The following diagram summarizes the architecture of SQL Server. This architecture is the basis for the design of the main Spotlight on SQL Server window.
The numbered labels in the SQL Server architecture diagram correspond with the following activities:
1 |
SQL Statements |
The client application sends "batches" of SQL statements to SQL Server for execution. |
2 |
Syntax Check |
The Parser checks the syntax of the SQL statements. |
3 |
Cache Lookup |
The Parser checks the syntax of the SQL statements, and calls the SQL Manager to see if matching SQL is already in the Procedure Cache. If a match is found, the Optimizer is bypassed. |
4 |
Parsing |
If no matching SQL is found in the Procedure Cache, the Parser translates the batch into a Query Tree and passes it to the Optimizer. |
5 |
Optimization |
The Optimizer takes the Query Tree and produces an optimal Execution Plan based on data sizes, indexes, join techniques and CPU, I/O & memory estimates. |
6 |
Execution |
The Query Executor runs the Execution Plan, often interacting heavily with the Access Methods Manager and Transaction Manager. |
7 |
Results |
The Query Executor passes results back to ODS. |
8 |
Results |
ODS buffers the results and returns them to the client only when the buffer fills or the batch of SQL statements ends. |
9 |
Row Operations |
The Access Methods Manager locates and modifies data at the row and index level.

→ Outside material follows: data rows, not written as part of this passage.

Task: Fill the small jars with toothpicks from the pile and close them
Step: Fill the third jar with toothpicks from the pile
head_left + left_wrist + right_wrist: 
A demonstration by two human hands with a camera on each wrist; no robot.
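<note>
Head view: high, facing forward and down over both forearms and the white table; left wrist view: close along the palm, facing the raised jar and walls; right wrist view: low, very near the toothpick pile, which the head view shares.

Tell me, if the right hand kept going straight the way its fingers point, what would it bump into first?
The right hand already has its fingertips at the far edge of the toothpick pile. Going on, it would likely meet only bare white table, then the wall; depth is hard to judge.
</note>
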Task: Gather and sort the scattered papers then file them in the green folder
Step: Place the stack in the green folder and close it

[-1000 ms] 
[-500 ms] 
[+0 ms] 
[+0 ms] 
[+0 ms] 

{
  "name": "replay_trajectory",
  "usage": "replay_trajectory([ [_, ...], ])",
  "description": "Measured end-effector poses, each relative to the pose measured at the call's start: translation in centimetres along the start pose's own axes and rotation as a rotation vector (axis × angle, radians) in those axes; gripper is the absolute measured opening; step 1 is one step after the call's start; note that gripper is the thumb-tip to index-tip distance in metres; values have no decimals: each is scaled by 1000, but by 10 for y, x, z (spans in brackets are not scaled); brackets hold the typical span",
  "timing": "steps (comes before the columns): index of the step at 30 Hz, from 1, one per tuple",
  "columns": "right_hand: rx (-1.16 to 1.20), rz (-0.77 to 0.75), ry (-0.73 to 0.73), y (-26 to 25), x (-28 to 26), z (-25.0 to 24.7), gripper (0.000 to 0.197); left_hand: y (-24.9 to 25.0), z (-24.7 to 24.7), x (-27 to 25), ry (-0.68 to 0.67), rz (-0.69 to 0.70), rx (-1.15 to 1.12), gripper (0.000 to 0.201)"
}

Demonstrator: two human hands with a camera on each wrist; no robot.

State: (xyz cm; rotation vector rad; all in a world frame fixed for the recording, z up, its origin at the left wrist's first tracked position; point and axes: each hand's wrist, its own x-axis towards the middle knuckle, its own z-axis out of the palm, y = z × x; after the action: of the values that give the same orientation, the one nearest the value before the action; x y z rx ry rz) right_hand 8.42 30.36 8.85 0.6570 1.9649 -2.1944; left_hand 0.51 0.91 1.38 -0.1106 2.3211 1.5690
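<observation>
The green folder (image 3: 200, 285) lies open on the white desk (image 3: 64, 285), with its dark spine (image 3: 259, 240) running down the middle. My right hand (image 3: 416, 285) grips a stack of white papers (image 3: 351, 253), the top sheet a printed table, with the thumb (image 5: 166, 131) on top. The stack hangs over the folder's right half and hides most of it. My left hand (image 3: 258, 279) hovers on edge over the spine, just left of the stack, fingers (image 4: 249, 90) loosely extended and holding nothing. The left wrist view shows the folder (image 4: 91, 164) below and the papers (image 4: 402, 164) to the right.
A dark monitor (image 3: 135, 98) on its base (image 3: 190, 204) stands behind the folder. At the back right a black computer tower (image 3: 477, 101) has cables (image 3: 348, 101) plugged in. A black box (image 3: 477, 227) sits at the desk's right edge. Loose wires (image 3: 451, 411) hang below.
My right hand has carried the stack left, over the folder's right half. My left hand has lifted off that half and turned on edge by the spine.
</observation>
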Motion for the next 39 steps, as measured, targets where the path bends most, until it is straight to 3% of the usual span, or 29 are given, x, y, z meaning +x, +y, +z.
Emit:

It calls the Buffer Manager to retrieve and modify individual pages. |
10 |
Page Retrieval |
When a data or index page is required, the Buffer Manager checks the data cache. If the page is already there, disk reads are avoided. If not, it is read from disk. |
11 |
Page Modification |
Pages in the cache that are modified will eventually be written back to disk (usually by the Checkpoint process). They may be modified many times in the cache before this happens. |
12 |
Checkpoints |
The Checkpoint process minimizes the amount of work SQL Server has to do on startup by periodically flushing dirty pages to disk. |
13 |
Free Pages |
The Lazy Writer process maintains the list of buffer pages that are available for immediate re-use. If necessary, it will write dirty pages to disk to make them available. |
14 |
Log Caching |
When the Buffer Manager modifies a page, it gets the Log Manager to add the log record(s) to the Log Cache. Once the user commits their changes, the Log Manager places these pages into a queue to be written to disk by the Log Writer. The user process waits for the log writer to flush the log pages to disk. |
15 |
Log Flushes |
The Log Writer process writes pages from the log flush queue out to disk. Once the writes are complete, any user processes waiting on that log cache can continue. |
More detailed information about the SQL Server architecture can be found in the Microsoft® SQL Server Books Online.